Companies we have had particular success with include PCS (Polokwane Chemical Supplies), Goodlife, Rosika Trading, Tshedza Concrete Art, Sasekisani Co-operative, Mofamadi Bed and Breakfast, TKY Trading, Mogalaletsi Trading, Twins Trailers, Limpopo Ceramics, Pavecon, Bellstein Trading and Are Hudisaneng Agricultural Primary Co-operative.
What message would you like to send to more established businesses and investors in terms of how they can help to support SMMEs and what the long-term benefits of offering such support are for the regional and national economy?
It is very important to assist SMMEs where possible by providing access to markets. I would also recommend that it can be wise to invest in SMMEs as innovation usually forms the basis of their business. It is also a good idea to partner with Seda for development of our current BEE suppliers.
Seda, in collaboration with the Department of Small Business Development (DSBD), has embarked on the Gazelles Programme, which seeks to change the landscape in the SMME sector of South Africa. Gazelles are found in all sectors of the economy and a common characteristic is that they are usually fast-growing entities. This growth occurs at a specific phase in a businesses development, after which they revert to the industry norm in terms of their continued growth, although this does not preclude the possibility of future fast growth.

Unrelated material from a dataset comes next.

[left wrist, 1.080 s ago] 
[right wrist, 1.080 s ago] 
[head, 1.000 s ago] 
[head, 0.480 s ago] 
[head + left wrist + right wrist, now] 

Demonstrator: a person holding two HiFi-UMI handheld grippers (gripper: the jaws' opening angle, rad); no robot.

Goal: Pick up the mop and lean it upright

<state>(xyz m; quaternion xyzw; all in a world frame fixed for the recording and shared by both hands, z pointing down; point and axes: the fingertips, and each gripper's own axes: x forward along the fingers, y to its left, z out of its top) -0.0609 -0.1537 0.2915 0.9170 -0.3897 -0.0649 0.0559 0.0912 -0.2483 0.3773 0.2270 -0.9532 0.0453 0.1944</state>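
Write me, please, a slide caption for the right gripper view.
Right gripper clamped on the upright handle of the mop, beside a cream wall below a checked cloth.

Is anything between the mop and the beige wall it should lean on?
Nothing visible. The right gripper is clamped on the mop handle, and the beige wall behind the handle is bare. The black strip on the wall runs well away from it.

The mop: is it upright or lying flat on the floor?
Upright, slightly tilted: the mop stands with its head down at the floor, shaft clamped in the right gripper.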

While these fast-growing companies are known as Gazelles, researchers also identified the “elephants” which are the big and ponderous companies that do not necessarily employ much (if any) staff. Lastly, researchers also speak of “mice”, which are the small and micro companies that will either not grow or whose owner-managers are not necessarily growth driven. For the purpose of this programme, South African “Gazelles” will be formal entities that grow exponentially and have an annual turnover of at least R1-million and are subject to definitions in terms of the Small Business Act of 1995 as amended.